I haven't been able to confirm this text, but it has been popping up all over the internets (I think I first saw it here and here, among other places.)  It certainly reads right.

Life is going to present to you a series of transformations. And the point of education should be to transform you. To teach you how to be transformed so you can ride the waves as they come. But today, the point of education is not education. It’s accreditation. The more accreditation you have, the more money you make. That’s the instrumental logic of neoliberalism. And this instrumental logic comes wrapped in an envelope of fear. And my Ivy League, my MIT students are the same. All I feel coming off of my students is fear. That if you slip up in school, if you get one bad grade, if you make one fucking mistake, the great train of wealth will leave you behind.
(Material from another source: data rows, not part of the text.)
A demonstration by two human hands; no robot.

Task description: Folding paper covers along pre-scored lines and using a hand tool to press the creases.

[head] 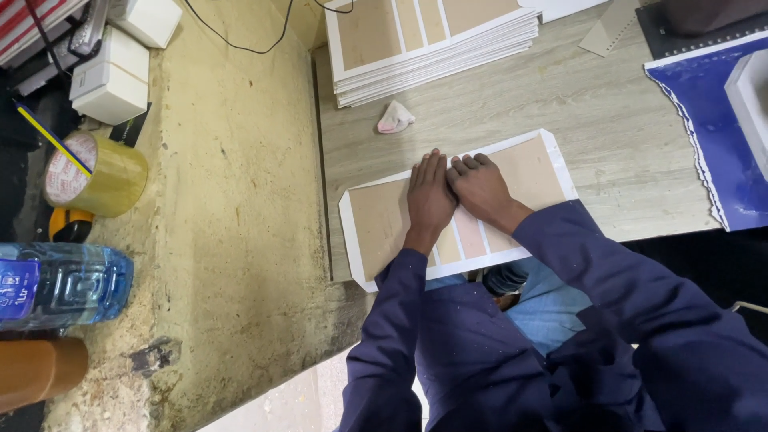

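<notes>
My dark blue sleeves (pixel 512 352) sit nearest the lens. Both hands lie flat, fingers together, on the brown-and-white card sheet (pixel 376 220) at the near table edge: left hand (pixel 430 196), right hand (pixel 480 186) touching. I'd press evenly along the middle. Beyond the sheet: crumpled rag (pixel 395 118), sheet stack (pixel 424 40).

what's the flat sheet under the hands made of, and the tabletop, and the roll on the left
Sheet: looks like brown board faced with white paper borders, matte; both hands, left hand and right hand, press it flat. Tabletop: pale wood-grain, probably laminate. Roll: glossy yellowish clear tape on a card core.
</notes>
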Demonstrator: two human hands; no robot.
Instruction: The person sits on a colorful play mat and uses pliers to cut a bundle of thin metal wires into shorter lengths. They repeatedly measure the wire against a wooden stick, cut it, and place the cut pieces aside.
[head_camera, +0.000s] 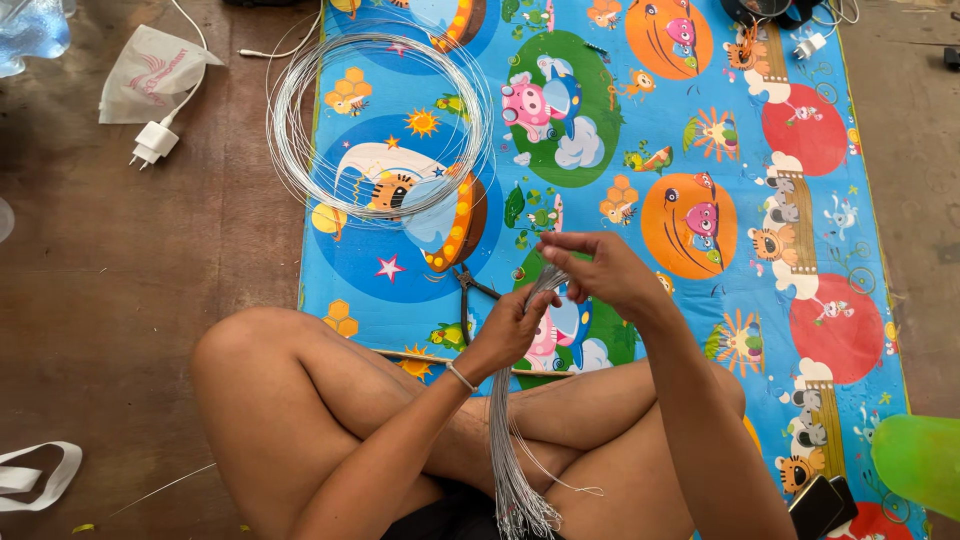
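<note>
I sit cross-legged on a colourful play mat (700, 150). My left hand (512, 325) grips a bundle of thin cut wire strands (505, 440) near its top; the strands hang down over my crossed legs. My right hand (600, 270) pinches the top ends of the same bundle, just above and to the right of the left hand. A large coil of silver wire (290, 130) lies on the mat beyond my left knee. Dark pliers (466, 292) rest on the mat just left of my left hand.
A white charger plug with cable (155, 143) and a white bag (150, 70) lie on the brown floor at the left. A thin stick (420, 357) lies by my leg. A phone (822, 505) and a green object (920, 460) sit at the lower right.
</note>
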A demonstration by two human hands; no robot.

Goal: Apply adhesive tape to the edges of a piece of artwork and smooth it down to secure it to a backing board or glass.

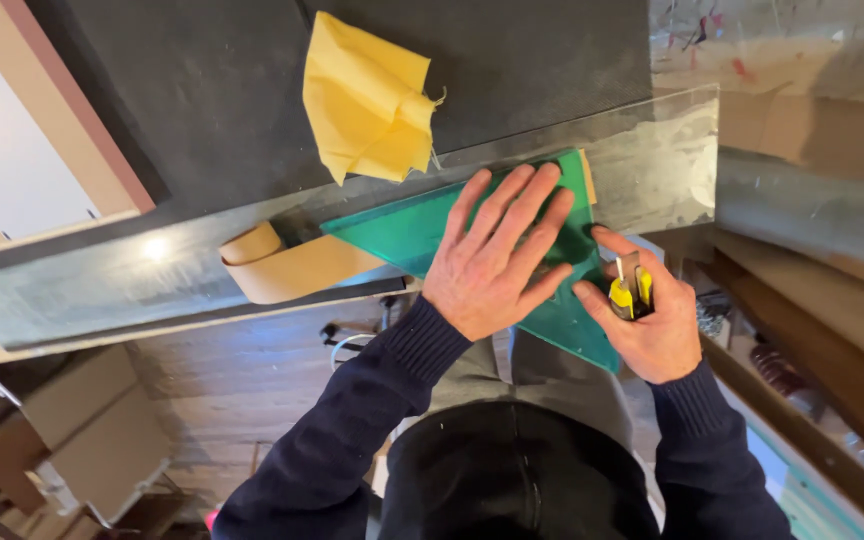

And that’s the logic of accreditation. If you’re at Yale, you’re in the smartest 1% in the world. […] And the brightest students in the world are learning in fear. I feel it rolling off of you in waves. But you can’t learn when you’re afraid. You cannot be transformed when you are afraid.

This appears to be part of an address Junot Diaz gave at Yale on November 12, 2013.  At first glance, I'm not finding a complete transcript, or any 'official' source for that quotation, but it does mesh with the articles I was able to find.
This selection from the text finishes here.